• **Prompt**: Retype the data below, every word of it, exactly.

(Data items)
== Segment start ==

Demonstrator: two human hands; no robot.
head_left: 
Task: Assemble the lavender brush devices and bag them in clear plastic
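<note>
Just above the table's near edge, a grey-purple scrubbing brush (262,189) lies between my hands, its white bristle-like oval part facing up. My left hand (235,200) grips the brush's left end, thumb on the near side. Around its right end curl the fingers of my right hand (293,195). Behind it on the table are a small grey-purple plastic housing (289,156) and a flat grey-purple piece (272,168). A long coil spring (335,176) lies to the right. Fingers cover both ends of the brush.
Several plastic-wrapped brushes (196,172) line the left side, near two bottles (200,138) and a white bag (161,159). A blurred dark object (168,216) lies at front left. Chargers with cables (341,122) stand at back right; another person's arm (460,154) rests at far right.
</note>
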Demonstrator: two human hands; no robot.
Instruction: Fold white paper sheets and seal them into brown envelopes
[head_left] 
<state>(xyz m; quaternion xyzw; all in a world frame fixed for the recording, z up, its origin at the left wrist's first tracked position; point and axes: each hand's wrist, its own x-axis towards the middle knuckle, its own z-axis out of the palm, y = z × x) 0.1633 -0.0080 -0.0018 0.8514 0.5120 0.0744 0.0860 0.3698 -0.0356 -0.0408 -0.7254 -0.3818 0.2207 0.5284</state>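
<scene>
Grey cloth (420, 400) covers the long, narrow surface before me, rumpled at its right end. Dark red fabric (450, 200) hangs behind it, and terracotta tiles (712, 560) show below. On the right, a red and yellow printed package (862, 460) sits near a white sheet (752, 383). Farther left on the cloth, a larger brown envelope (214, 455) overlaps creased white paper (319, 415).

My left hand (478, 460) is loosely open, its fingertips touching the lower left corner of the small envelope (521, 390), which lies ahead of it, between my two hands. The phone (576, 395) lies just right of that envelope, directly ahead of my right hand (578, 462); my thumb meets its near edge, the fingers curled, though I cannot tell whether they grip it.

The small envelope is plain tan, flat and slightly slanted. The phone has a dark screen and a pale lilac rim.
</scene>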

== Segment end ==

• **Answer area**:
Demonstrator: two human hands; no robot.
head_left: 
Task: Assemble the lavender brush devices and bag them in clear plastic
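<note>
Just above the table's near edge, a grey-purple scrubbing brush (262,189) lies between my hands, its white bristle-like oval part facing up. My left hand (235,200) grips the brush's left end, thumb on the near side. Around its right end curl the fingers of my right hand (293,195). Behind it on the table are a small grey-purple plastic housing (289,156) and a flat grey-purple piece (272,168). A long coil spring (335,176) lies to the right. Fingers cover both ends of the brush.
Several plastic-wrapped brushes (196,172) line the left side, near two bottles (200,138) and a white bag (161,159). A blurred dark object (168,216) lies at front left. Chargers with cables (341,122) stand at back right; another person's arm (460,154) rests at far right.
</note>
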Demonstrator: two human hands; no robot.
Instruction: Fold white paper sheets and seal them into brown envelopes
[head_left] 
<state>(xyz m; quaternion xyzw; all in a world frame fixed for the recording, z up, its origin at the left wrist's first tracked position; point and axes: each hand's wrist, its own x-axis towards the middle knuckle, its own z-axis out of the palm, y = z × x) 0.1633 -0.0080 -0.0018 0.8514 0.5120 0.0744 0.0860 0.3698 -0.0356 -0.0408 -0.7254 -0.3818 0.2207 0.5284</state>
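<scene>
Grey cloth (420, 400) covers the long, narrow surface before me, rumpled at its right end. Dark red fabric (450, 200) hangs behind it, and terracotta tiles (712, 560) show below. On the right, a red and yellow printed package (862, 460) sits near a white sheet (752, 383). Farther left on the cloth, a larger brown envelope (214, 455) overlaps creased white paper (319, 415).

My left hand (478, 460) is loosely open, its fingertips touching the lower left corner of the small envelope (521, 390), which lies ahead of it, between my two hands. The phone (576, 395) lies just right of that envelope, directly ahead of my right hand (578, 462); my thumb meets its near edge, the fingers curled, though I cannot tell whether they grip it.

The small envelope is plain tan, flat and slightly slanted. The phone has a dark screen and a pale lilac rim.
</scene>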

The response is now finished.